# Clown or Carnival Music



## sandpipr (May 21, 2011)

I am looking for the same thing--creepy circus or carnival music


----------



## pdcollins6092 (Aug 8, 2009)

What about Nox Arcana Carnival of Lost Souls album?


----------



## sandpipr (May 21, 2011)

pd--it's not circus sounding enough to me---I am looking for more of a creepy carnival sound not like orchestral but the organ sound that you would hear


----------



## Pumpkinhead625 (Oct 12, 2009)

Look for "Carnival of Souls" by Verne Langdon...good, creepy calliope music.


----------



## sandpipr (May 21, 2011)

Pumpkinhead---it's too carnival sounding. It doesn't have that creepiness going I am looking for


----------



## Dinosaur1972 (Mar 28, 2007)

How about the soundtrack to "Carnival of Souls"? I would describe it as kinda mysterious and subdued.

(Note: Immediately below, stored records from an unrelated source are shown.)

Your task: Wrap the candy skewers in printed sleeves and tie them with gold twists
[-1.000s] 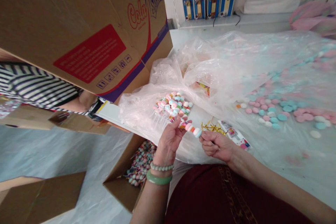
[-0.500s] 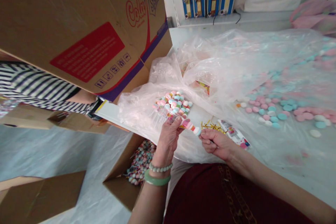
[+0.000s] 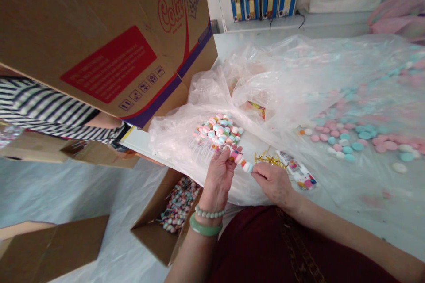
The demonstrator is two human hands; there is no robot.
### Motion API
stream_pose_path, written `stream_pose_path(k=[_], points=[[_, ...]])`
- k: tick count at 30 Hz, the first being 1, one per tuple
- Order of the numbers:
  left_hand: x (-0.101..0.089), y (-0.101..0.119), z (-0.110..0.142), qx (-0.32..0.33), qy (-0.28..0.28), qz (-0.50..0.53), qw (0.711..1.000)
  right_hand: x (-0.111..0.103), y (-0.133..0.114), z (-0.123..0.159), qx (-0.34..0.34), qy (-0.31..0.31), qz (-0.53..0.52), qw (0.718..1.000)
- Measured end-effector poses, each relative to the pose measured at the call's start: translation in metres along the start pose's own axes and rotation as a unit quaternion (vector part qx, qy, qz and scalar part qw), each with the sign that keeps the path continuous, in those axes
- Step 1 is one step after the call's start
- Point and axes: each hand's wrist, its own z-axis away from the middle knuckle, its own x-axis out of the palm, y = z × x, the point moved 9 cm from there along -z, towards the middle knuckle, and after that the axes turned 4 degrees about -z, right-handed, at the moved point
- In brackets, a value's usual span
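My left hand (image 3: 221,172), with pale green bracelets at the wrist, pinches a skewer of marshmallows (image 3: 243,163) in pink, white, orange and pale blue. The pale blue end of the skewer meets the closed fingers of my right hand (image 3: 274,183); its fingertips are partly hidden. Just beyond my right hand lie gold twist ties (image 3: 270,159) and a printed card (image 3: 297,170). Past my left hand is a pile of marshmallow skewers (image 3: 221,130) on clear plastic sheeting (image 3: 172,130).
A large cardboard box (image 3: 109,17) stands at the left of the table. Loose pink, blue and white marshmallows (image 3: 357,146) are at the right, many under plastic. An open box (image 3: 156,230) below the table edge holds more skewers. A co-worker's striped sleeve (image 3: 49,106) shows behind the large box.
My left hand and forearm have shifted slightly right. My right hand has rolled over, so its back now faces up. The marshmallow skewer stays between both hands.
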Motion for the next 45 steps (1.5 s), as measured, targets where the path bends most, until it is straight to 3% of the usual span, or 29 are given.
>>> stream_pose_path(k=[4,7,9,11,13,15,17,20,22,26,35,40,42,45], points=[[0.007,0.001,0.001,-0.003,-0.041,-0.012,0.999,-0.002,0.004,-0.003,0.024,-0.012,-0.025,0.999],[0.011,0.004,0.002,-0.010,-0.085,-0.046,0.995,-0.001,0.014,-0.007,0.106,-0.043,-0.147,0.983],[0.011,0.007,0.002,-0.007,-0.100,-0.063,0.993,0.006,0.022,-0.006,0.185,-0.075,-0.273,0.941],[0.010,0.009,0.002,-0.005,-0.106,-0.072,0.992,0.016,0.027,-0.002,0.246,-0.105,-0.387,0.883],[0.010,0.008,0.002,-0.008,-0.114,-0.073,0.991,0.026,0.027,0.003,0.282,-0.138,-0.454,0.834],[0.011,0.007,0.002,-0.014,-0.122,-0.068,0.990,0.032,0.025,0.006,0.298,-0.163,-0.475,0.812],[0.011,0.005,0.001,-0.017,-0.117,-0.055,0.991,0.031,0.025,0.006,0.299,-0.152,-0.458,0.823],[0.009,0.004,-0.002,-0.002,-0.087,-0.012,0.996,0.019,0.020,0.000,0.266,-0.105,-0.401,0.870],[0.009,0.004,-0.002,0.007,-0.076,0.007,0.997,0.015,0.017,-0.002,0.251,-0.098,-0.377,0.886],[0.017,0.004,0.001,0.008,-0.109,-0.020,0.994,0.017,0.024,-0.001,0.266,-0.097,-0.393,0.875],[0.014,0.009,-0.002,-0.004,-0.130,-0.057,0.990,0.021,0.029,0.000,0.292,-0.142,-0.543,0.775],[0.018,0.012,-0.003,0.039,-0.117,-0.009,0.992,0.042,0.018,0.011,0.345,-0.229,-0.637,0.650],[0.017,0.011,-0.004,0.056,-0.100,0.016,0.993,0.047,0.017,0.014,0.355,-0.241,-0.643,0.634],[0.016,0.008,-0.004,0.059,-0.084,0.034,0.994,0.048,0.020,0.012,0.351,-0.236,-0.641,0.640]])
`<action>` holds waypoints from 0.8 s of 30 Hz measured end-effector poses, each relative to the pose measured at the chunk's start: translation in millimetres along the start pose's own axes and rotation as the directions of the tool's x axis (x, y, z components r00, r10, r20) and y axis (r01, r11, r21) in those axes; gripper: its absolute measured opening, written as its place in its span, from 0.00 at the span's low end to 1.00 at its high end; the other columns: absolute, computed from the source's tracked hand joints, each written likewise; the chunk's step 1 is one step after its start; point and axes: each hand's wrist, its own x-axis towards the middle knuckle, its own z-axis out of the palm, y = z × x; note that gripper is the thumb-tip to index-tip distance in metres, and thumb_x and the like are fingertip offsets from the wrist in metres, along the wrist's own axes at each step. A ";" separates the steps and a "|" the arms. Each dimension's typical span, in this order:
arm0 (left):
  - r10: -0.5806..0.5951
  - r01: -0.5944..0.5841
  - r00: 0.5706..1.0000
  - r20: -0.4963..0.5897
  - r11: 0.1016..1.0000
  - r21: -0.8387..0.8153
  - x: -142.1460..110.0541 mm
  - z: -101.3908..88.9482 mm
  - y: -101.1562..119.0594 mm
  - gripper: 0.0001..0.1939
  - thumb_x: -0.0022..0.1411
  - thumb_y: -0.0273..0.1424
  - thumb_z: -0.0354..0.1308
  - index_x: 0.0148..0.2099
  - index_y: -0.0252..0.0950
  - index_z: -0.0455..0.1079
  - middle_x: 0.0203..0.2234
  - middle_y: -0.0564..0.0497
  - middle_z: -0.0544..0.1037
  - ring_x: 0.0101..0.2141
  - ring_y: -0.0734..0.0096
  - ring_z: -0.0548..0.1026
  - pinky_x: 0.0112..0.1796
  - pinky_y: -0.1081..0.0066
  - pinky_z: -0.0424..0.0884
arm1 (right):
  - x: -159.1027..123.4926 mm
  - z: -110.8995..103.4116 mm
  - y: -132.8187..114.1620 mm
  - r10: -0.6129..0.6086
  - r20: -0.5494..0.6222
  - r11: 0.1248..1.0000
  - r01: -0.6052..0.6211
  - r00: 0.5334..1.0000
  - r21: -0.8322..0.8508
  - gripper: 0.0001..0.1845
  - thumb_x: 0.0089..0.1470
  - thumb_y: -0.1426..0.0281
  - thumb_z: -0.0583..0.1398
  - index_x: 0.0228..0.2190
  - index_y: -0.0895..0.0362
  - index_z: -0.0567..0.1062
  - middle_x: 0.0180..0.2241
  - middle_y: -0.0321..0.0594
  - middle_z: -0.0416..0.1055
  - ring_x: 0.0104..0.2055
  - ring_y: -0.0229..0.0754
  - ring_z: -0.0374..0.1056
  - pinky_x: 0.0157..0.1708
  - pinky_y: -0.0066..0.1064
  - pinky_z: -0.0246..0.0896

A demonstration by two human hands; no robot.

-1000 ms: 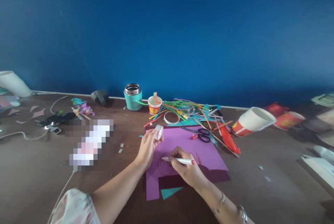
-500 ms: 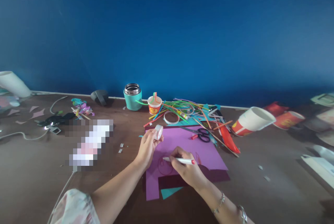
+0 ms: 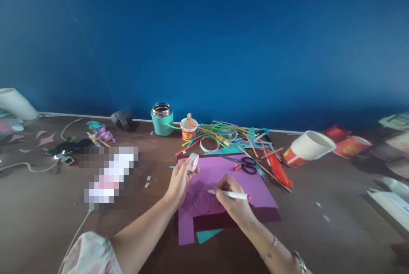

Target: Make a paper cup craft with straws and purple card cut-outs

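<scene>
Two bare hands work over a cut sheet of purple paper (image 3: 255, 186).
The right hand (image 3: 233, 199) grips a white marker with a red end (image 3: 238, 195) beside red circular outlines (image 3: 202, 203) on the sheet; the left hand (image 3: 179, 182) grasps a small whitish tape roll (image 3: 193, 162). Light strokes, with the paper held flat, would probably keep lines clean.

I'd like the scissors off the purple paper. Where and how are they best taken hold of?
Probably by the black handle loops, from above and the near side: the scissors lie flat on the purple paper, blades pointing left, while a thin stick runs close past the loops' far right side.
</scene>
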 end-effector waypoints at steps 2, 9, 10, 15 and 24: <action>-0.004 0.004 1.000 0.007 1.000 0.004 -0.3 0.3 0.4 0.12 0.56 0.38 0.57 0.30 0.33 0.67 0.25 0.52 0.72 0.31 0.70 0.73 0.39 0.67 0.67 | 0.7 0.8 2.3 0.005 0.002 1.000 -0.005 1.000 0.004 0.13 0.50 0.65 0.57 0.20 0.54 0.59 0.14 0.27 0.56 0.17 0.33 0.54 0.18 0.24 0.50; -0.012 0.012 1.000 -0.024 1.000 0.009 -1.0 3.2 2.5 0.13 0.53 0.39 0.58 0.29 0.34 0.68 0.26 0.50 0.74 0.31 0.70 0.73 0.40 0.66 0.68 | 1.8 1.1 3.9 0.044 0.004 0.994 -0.043 0.999 -0.095 0.12 0.46 0.68 0.58 0.18 0.54 0.58 0.14 0.26 0.54 0.17 0.32 0.51 0.17 0.24 0.47; -0.012 0.013 1.000 -0.024 1.000 0.008 -1.0 3.4 2.7 0.12 0.53 0.39 0.58 0.30 0.34 0.68 0.27 0.50 0.74 0.32 0.70 0.73 0.40 0.66 0.68 | 1.9 1.0 3.6 0.048 0.005 0.993 -0.047 0.999 -0.111 0.12 0.45 0.68 0.58 0.18 0.54 0.58 0.14 0.26 0.54 0.17 0.32 0.51 0.17 0.24 0.46; -0.001 0.001 1.000 -0.019 1.000 -0.005 -1.0 3.5 2.8 0.12 0.53 0.39 0.58 0.30 0.34 0.68 0.27 0.50 0.74 0.31 0.70 0.73 0.39 0.67 0.68 | 1.1 1.6 3.4 0.036 0.001 0.989 -0.036 0.999 -0.144 0.13 0.45 0.69 0.56 0.17 0.54 0.56 0.14 0.25 0.51 0.18 0.32 0.50 0.18 0.24 0.47; 0.001 -0.002 1.000 -0.007 1.000 -0.008 -1.2 3.4 3.0 0.13 0.53 0.39 0.59 0.30 0.33 0.69 0.27 0.51 0.74 0.30 0.71 0.72 0.38 0.68 0.68 | 1.2 1.9 3.5 0.041 0.013 0.985 -0.038 0.999 -0.166 0.12 0.46 0.69 0.56 0.17 0.54 0.57 0.14 0.26 0.51 0.17 0.32 0.50 0.18 0.24 0.46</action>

And not cheery.


----------



## The Halloween Lady (Jul 17, 2010)

Try *Sounds of Gore*: *Circus of Freaks #15*

http://www.gore-galore.com/hauntmusic.php

Playtime #10 is also good for creepy children tracks.


----------



## Blade-of-the-Moon (Mar 9, 2010)

Ahem, 

The already mentioned : Carnival of Souls Nox Arcana

Midnight Circus by Michael Hedstrom 
Carnival Arcane by Midnight Syndicate 
KLOWN by Virgil 
Killer Kowns from Outer Space soundtrack 

All have good tracks I use for the haunt..but the KLOWN one is my favorite.


----------